╔══
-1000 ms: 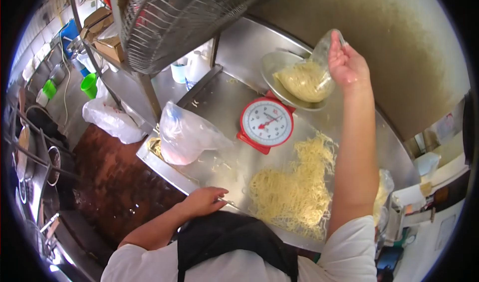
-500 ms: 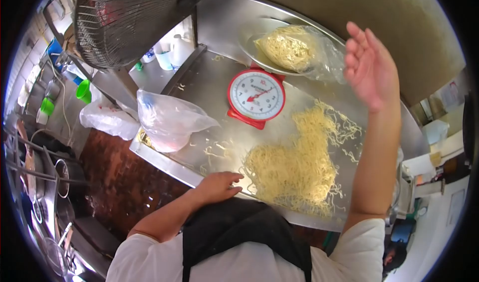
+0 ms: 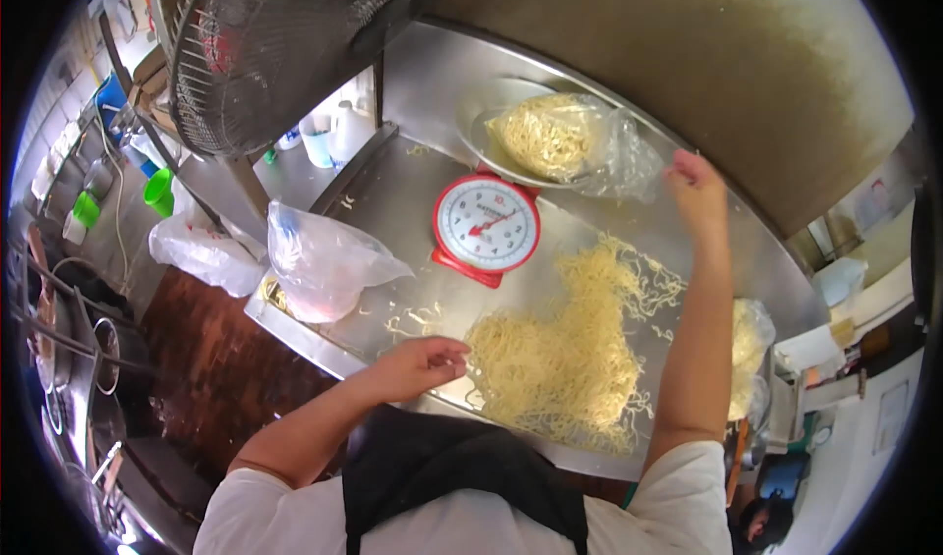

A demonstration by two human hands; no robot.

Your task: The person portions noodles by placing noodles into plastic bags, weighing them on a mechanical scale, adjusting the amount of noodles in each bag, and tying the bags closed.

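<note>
One empty grip, the left hand [image 3: 420, 368], curls loosely; whether the curled right hand [image 3: 697, 188] holds the noodle bag [image 3: 552, 138] is unclear.

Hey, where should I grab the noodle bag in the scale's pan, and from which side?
Probably grip the bag by its loose end, coming from the right: the noodles bulge at the left, inside the pan, while slack plastic trails past the right rim, near the right hand.

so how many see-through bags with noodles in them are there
2 that I can make out: one bag in the pan on the scale, one right of the right arm. More may be hidden.
</note>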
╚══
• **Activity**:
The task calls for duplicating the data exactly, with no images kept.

• **Answer to this task**:
-1000 ms: 
-500 ms: 
+0 ms: 

A demonstration by two human hands; no robot.

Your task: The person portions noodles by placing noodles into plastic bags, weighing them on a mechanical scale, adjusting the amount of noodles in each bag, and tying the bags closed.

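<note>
One empty grip, the left hand [image 3: 420, 368], curls loosely; whether the curled right hand [image 3: 697, 188] holds the noodle bag [image 3: 552, 138] is unclear.

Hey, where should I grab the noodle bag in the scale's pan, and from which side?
Probably grip the bag by its loose end, coming from the right: the noodles bulge at the left, inside the pan, while slack plastic trails past the right rim, near the right hand.

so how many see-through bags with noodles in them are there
2 that I can make out: one bag in the pan on the scale, one right of the right arm. More may be hidden.
</note>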

The answer requires nothing further.